**RECORD EXTRACTS**
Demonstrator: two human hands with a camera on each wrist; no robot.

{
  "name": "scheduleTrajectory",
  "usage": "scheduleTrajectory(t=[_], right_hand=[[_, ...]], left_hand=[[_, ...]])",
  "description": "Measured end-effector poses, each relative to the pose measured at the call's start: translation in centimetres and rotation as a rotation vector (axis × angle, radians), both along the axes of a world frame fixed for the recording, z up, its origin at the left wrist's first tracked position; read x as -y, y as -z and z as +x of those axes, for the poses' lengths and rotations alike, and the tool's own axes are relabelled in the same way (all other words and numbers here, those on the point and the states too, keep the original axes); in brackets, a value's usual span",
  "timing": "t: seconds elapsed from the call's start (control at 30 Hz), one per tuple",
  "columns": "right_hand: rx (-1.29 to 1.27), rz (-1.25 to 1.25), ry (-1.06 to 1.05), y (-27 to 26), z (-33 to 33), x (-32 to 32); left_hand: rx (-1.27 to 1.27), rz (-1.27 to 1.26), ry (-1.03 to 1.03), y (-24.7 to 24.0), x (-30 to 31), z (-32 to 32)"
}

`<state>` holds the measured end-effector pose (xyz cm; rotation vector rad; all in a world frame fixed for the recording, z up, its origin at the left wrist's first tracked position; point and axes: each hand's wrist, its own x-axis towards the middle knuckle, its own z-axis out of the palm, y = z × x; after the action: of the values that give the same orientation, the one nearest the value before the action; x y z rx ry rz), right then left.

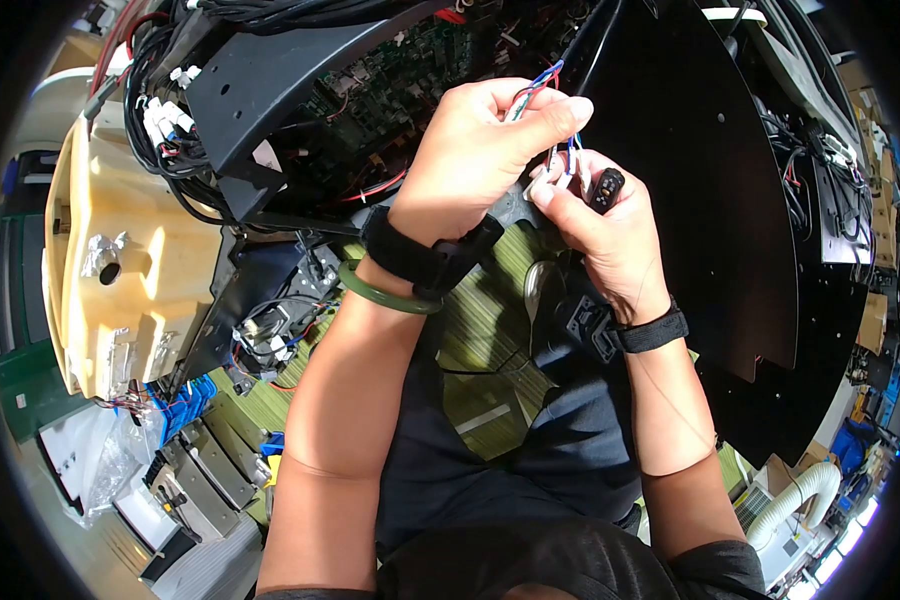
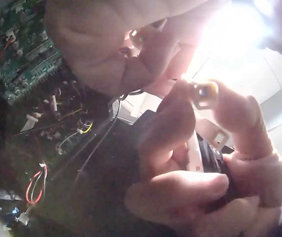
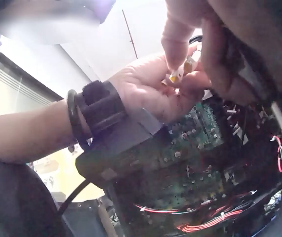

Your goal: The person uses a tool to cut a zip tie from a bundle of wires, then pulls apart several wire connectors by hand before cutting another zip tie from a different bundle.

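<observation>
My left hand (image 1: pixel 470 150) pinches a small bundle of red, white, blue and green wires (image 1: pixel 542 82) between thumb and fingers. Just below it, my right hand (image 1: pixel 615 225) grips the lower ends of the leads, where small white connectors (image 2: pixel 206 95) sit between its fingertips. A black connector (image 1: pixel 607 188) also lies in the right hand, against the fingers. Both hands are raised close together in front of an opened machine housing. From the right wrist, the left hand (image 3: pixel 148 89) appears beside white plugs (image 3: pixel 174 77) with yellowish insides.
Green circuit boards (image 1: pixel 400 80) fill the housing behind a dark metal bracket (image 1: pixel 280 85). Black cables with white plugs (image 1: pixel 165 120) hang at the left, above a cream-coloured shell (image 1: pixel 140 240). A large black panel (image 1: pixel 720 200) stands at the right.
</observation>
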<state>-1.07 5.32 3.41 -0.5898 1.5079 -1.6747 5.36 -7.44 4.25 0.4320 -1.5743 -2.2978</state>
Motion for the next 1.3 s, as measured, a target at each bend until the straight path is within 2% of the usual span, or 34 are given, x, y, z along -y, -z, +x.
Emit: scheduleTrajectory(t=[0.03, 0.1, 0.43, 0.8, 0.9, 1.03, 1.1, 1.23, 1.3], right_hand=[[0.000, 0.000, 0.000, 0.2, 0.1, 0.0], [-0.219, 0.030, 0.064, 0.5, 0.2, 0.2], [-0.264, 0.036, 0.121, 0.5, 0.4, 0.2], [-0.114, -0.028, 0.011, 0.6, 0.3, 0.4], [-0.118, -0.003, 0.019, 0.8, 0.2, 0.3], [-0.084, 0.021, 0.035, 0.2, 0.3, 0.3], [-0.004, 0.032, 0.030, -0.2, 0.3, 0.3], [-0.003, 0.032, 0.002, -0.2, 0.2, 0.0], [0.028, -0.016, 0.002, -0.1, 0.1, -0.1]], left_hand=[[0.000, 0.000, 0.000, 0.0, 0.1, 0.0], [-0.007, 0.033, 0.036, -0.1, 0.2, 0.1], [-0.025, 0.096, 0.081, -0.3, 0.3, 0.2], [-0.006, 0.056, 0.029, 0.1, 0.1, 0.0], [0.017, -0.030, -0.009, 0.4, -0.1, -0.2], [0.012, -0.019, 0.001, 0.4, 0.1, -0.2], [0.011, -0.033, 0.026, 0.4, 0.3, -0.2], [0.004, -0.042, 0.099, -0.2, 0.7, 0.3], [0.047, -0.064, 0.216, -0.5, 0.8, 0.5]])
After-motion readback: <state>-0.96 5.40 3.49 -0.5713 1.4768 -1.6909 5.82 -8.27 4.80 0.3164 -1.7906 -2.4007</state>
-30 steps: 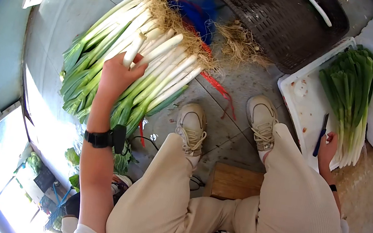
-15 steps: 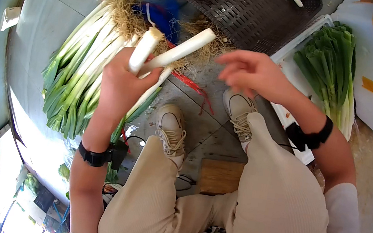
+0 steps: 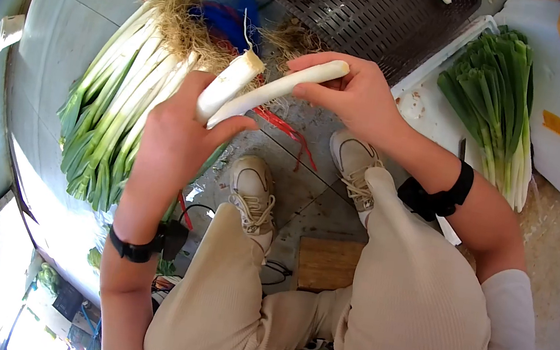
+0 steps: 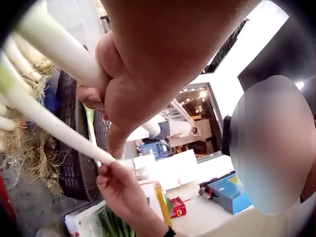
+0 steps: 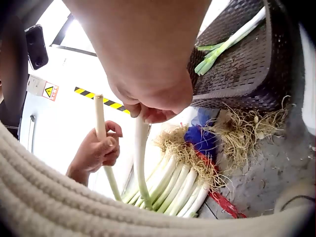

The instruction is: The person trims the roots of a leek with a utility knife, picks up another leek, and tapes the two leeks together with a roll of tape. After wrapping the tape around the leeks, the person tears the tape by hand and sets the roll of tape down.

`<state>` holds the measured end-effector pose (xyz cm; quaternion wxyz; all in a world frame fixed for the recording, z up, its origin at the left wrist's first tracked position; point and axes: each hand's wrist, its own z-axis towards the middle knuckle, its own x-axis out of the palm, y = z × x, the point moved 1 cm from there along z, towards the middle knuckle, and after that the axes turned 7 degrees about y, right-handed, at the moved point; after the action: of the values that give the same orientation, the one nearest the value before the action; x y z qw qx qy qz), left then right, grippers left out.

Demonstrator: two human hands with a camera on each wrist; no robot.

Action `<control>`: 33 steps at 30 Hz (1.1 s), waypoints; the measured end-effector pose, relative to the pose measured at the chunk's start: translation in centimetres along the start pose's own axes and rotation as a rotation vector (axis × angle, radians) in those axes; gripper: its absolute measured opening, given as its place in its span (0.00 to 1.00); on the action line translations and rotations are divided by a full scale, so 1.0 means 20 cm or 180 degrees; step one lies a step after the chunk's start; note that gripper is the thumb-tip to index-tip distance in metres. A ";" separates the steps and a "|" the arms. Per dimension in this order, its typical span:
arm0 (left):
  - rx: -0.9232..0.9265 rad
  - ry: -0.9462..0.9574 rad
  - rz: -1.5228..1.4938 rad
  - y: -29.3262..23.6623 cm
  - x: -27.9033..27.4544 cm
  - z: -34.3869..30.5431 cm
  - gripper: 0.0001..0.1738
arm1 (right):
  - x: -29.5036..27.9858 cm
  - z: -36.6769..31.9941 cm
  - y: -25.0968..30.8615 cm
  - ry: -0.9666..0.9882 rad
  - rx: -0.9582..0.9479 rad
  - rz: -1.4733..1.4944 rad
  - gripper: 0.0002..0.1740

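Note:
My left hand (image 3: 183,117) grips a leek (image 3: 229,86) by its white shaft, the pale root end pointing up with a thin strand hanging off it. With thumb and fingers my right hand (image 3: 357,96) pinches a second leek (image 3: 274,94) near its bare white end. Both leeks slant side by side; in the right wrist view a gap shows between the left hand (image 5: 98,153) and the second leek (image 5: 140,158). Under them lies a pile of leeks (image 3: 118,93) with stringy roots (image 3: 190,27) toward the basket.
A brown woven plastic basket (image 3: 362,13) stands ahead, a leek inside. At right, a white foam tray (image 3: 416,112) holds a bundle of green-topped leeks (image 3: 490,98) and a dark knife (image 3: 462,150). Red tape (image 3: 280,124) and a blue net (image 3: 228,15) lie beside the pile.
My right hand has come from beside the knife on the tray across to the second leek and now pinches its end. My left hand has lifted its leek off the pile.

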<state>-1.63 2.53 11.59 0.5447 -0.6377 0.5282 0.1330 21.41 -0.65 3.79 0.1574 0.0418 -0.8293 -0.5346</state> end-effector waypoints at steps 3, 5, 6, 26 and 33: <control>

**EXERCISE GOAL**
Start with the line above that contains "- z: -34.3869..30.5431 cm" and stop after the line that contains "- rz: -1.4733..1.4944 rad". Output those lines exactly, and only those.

**SOLVED EXERCISE**
  - z: -34.3869..30.5431 cm
  - gripper: 0.0001..0.1738
arm1 (right):
  - x: -29.5036..27.9858 cm
  - z: -36.6769..31.9941 cm
  - y: -25.0968..30.8615 cm
  - ry: -0.9666..0.9882 rad
  - rx: -0.9582..0.9479 rad
  - rz: -1.4733..1.4944 rad

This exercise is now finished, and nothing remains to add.